Indeed, Mitt Romney’s own web site explains his pro-life position:

From ConLaw Prof Blog:
In its opinion in McCormack v. Hiedeman today, a panel of the Ninth Circuit considered the constitutionality of Idaho’s “unlawful abortion” statutes, making it a felony for any woman to undergo an abortion in a manner not authorized by statute. McCormack had been charged with a felony by the prosecutor Mark Hiedeman based on her procurement of abortion “medications” over the internet. While a state magistrate had dismissed the charge without prejudice, the prosecutor had not determined whether or not to re-file a criminal complaint. McCormack brought an action in the federal district court challenging the constitutionality of the Idaho statutes. The district judge granted a preliminary injunction against the statutes’ enforcement.
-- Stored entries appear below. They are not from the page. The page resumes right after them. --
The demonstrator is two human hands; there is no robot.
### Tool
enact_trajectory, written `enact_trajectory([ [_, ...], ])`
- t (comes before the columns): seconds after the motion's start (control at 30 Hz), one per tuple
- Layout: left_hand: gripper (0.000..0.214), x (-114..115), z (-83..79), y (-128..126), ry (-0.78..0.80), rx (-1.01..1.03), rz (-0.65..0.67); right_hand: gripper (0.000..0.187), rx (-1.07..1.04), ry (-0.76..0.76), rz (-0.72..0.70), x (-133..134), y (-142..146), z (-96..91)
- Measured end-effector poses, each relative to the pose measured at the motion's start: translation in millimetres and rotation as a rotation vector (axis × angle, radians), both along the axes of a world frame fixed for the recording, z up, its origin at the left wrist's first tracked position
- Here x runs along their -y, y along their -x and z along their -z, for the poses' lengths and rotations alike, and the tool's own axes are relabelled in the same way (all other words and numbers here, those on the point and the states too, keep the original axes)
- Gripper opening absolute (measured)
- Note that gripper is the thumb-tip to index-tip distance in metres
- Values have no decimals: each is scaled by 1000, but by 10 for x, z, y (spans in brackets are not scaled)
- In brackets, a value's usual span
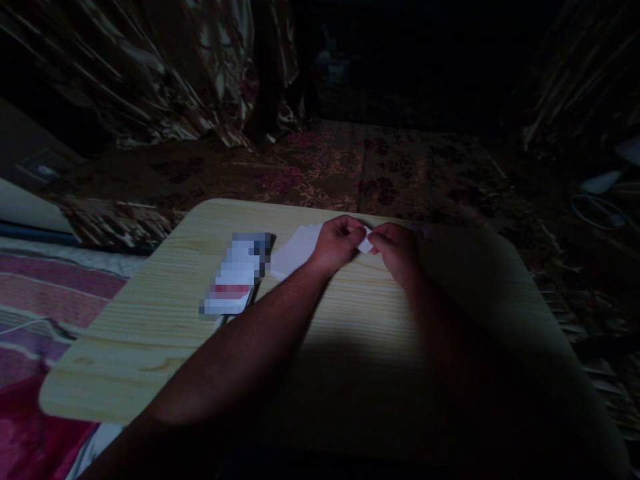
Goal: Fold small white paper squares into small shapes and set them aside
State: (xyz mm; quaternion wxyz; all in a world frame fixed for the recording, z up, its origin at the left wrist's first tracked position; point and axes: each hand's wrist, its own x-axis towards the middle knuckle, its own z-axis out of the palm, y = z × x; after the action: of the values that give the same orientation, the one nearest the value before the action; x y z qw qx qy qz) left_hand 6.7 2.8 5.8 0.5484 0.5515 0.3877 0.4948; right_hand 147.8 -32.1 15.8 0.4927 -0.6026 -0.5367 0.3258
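Both my hands meet over the far part of a light wooden table (345, 320). A small piece of white paper (365, 245) is pinched between them. My left hand (337, 243) is closed on its left side, with thumb and fingers together. From the right, my right hand (397, 248) grips the same piece between thumb and fingers. Larger white paper sheets (295, 252) lie on the table, partly behind my left hand and forearm. A phone (235, 273) with a blurred, lit screen rests left of the sheets. Dim light hides the finer details.
A ledge under patterned dark cloth (350, 167) runs beyond the table, with shiny curtains (210, 67) hanging above. Striped bedding (55, 280) is at the left, and a red cloth (40, 420) lies near the table's left corner. A white cable (595, 210) shows at the right.
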Motion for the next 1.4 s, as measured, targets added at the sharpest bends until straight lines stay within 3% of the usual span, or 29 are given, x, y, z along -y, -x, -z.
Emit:
enact_trajectory([
  [0.37, 18, -19, 32, 9, -17, -54, 8, 14, -63, -33, -25, -30, -28, 80],
  [1.4, 18, 2, 4, 10, -5, -11, -10, 18, -76, -8, -30, -8, -16, 22],
])
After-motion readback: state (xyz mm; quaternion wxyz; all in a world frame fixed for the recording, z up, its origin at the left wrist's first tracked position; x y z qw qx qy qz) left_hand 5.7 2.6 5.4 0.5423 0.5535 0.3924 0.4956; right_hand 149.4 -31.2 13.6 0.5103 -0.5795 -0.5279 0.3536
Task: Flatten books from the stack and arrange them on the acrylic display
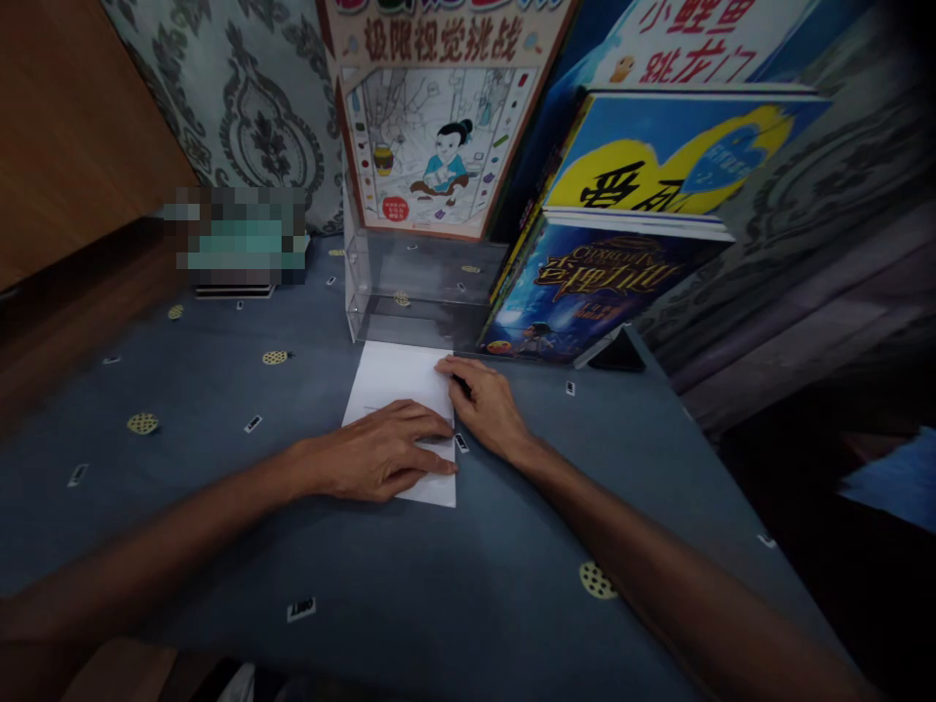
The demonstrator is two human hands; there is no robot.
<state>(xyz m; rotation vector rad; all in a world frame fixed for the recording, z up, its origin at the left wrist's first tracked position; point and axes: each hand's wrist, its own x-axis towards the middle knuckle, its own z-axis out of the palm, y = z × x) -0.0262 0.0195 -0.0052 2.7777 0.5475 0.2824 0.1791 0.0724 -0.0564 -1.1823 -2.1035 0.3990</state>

At the heart of the constitutional inquiry was whether or not a pregnant woman could be constitutionally held criminally liable for self-abortion. The prosecutor essentially argued that criminalizing nonphysicians performing abortions is consistent with Roe v. Wade and Planned Parenthood v. Casey.
The Ninth Circuit, however, agreed with the district judge that imposing criminal sanctions on a pregnant woman imposes an “undue burden” under Casey. The “undue burden” resulted because the statute required the woman to police the abortion providers’ actions or risk criminal sanctions herself.
…
The court also found McCormack’s economic situation and the lack of abortion providers in her area to contribute to the “undue burden.”